The Czech Republic became the first EU country to formally request to join the EU Commission’s lawsuit against Hungary over its ‘Defense of Sovereignty’ law, a bill passed in late 2023 to protect the country’s electoral integrity from foreign interference attempts.
Despite the EU itself working on multiple very similar pieces of legislation to prevent interference, it considers the Hungarian conservative government’s approach illegal under EU laws. It opened an infringement procedure in February last year, then, after Hungary refused to scrap the law, it sued the country at the EU Court of Justice (ECJ) in October.
Czech PM Petr Fiala’s (at least nominally) right-wing government apparently feels the same way, as Czech Foreign Minister Daniel Drake confirmed on Tuesday that Prague submitted its request to the ECJ to join the case on the Commission’s side on January 30th.
What’s more, Drake said they have knowledge of twelve other EU countries “seriously considering” doing the same and have already begun internal preparations. According to the unconfirmed reports of the NGO Reclaim, Denmark is one of them and might have already applied but is yet to make it public.
Czechia’s “policies have long supported measures to protect fundamental human rights and freedoms,” Drake said, and that’s why the country felt compelled to join the lawsuit against Hungary.
While the Commission alleges that the law violates the fundamental right to free speech and was meant to intimidate opposition journalists and NGOs from criticizing the government, Budapest maintains that its goal is only to investigate foreign-funded entities that are working to influence the outcome of elections or the will of the voters.
Moreover, there was a legitimate reason to implement such a law after it was revealed and proven in court that opposition parties, media, and NGOs received millions of dollars in undisclosed illegal ‘donations’ from Action for Democracy and other U.S.-based organizations during the 2022 general election campaign.
“The national law on the Defense of Sovereignty was not adopted for fun. It was a response to the valid outrage of Hungarians when they learned about the illegal foreign funding,” Hungarian MEP András László (PfE) explained when the Commission initiated the lawsuit late last year.
The MEP described the incident as the „biggest interference in Hungarian elections” in the country’s democratic history, but whatever became public is probably just the tip of the iceberg.
🇭🇺Hungarian sovereignty is NOT for SALE!
— András LÁSZLÓ MEP 🇭🇺 (@laszloan) October 3, 2024
The Hungarian Parliament adopted legislation to defend Hungary's
sovereignty and to prevent the massive foreign interference that we have
witnessed during the 2022 election campaign. Media, NGOs and political
organizations received USD… pic.twitter.com/ZdgHYELNfw
If anything, the need for the sovereignty protection law has become all the more justified following recent revelations. After the Trump administration shut down the infamous USAID, it turned out that the mostly Democrat-controlled CIA front was involved in influencing a lot more countries than previously thought, funneling billions to foreign media and political organizations through its countless subsidiary NGOs. Its goals were just as often ideological as geopolitical, promoting the unmistakable progressive and liberal agenda of the Western leftist elites for decades. USAID may have been the biggest, but certainly not the only one—think Action for Democracy or Soros’ Open Society Foundations—and dismantling this shadowy foreign influence network will not happen overnight.

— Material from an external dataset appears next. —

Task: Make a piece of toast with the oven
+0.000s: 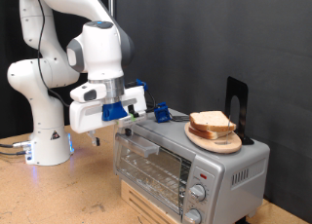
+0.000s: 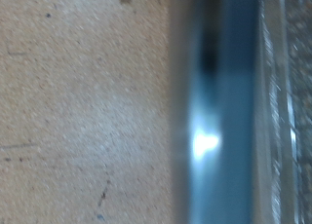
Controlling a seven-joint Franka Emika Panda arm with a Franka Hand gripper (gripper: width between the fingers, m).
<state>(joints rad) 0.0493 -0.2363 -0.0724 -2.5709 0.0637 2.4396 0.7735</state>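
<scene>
The silver toaster oven [image 1: 226, 168] stands at the exterior view's lower right, its glass door [image 1: 151, 164] closed. Slices of pale toast [image 1: 212, 122] lie stacked on a round wooden plate [image 1: 222, 143] on top of the oven. My gripper [image 1: 130, 107], with blue fingers, hangs at the oven's upper edge on the exterior view's left, close to the top of the door. The wrist view is blurred: it shows the speckled table [image 2: 78, 107] and a shiny blue-silver band [image 2: 219, 117], probably the oven's edge. No fingers show there.
The oven rests on a wooden box [image 1: 146, 206]. A black upright stand [image 1: 237, 99] is behind the plate. A small blue object [image 1: 159, 113] sits on the oven top near the gripper. The robot's base [image 1: 49, 136] is at the left.
</scene>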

Yet what best shows Brussels’ hypocrisy and double standards toward conservatives is the fact that the Commission is also working on its own ‘foreign agents law,’ the Defense of Democracy Package, which will require all foreign-funded NGOs operating in the EU to disclose their financiers in the name of transparency. Although it’s meant to weed out Russian and Chinese interference attempts, its primary critics are U.S.-funded NGOs, with over 200, mostly leftist, civil society organizations protesting against its implementation.
Another EU initiative that was recently brought into the spotlight is the Democracy Shield, which will implement a set of instruments to counter online interference, primarily on social media. It gained momentum after Elon Musk’s X and Mark Zuckerberg’s Facebook aligned themselves with President Trump in the name of free speech. This prompted the EU to begin working on new laws that will ensure the continuation of online censorship with the help of professional “fact-checkers,” who are usually Democrat-funded NGOs themselves.
More interesting, given Prague’s enthusiasm to ally itself with Brussels, is that the Czech ruling party, ODS, belongs to Meloni’s conservative ECR group, the same as the Romanian AUR. While there is still no conclusive proof that Russia interfered in last year’s Romanian election, former EU Commissioner and censorship chief Thierry Breton admitted that the country’s constitutional court annulled the first round—a clear violation of democracy according to AUR and ECR—after pressure from Brussels. There could hardly be a more blatant case of foreign interference than canceling an election based on an undesirable result, and one that ECR rightly challenges—yet the AUR-allied Czechs don’t seem to realize the contradiction in their actions.
So, while the EU reserves the right to hold foreign-funded entities, even NGOs accountable, it wants to take away the same right from conservative states—lest they defend themselves from even more Western interference, both from the U.S. deep state and Brussels.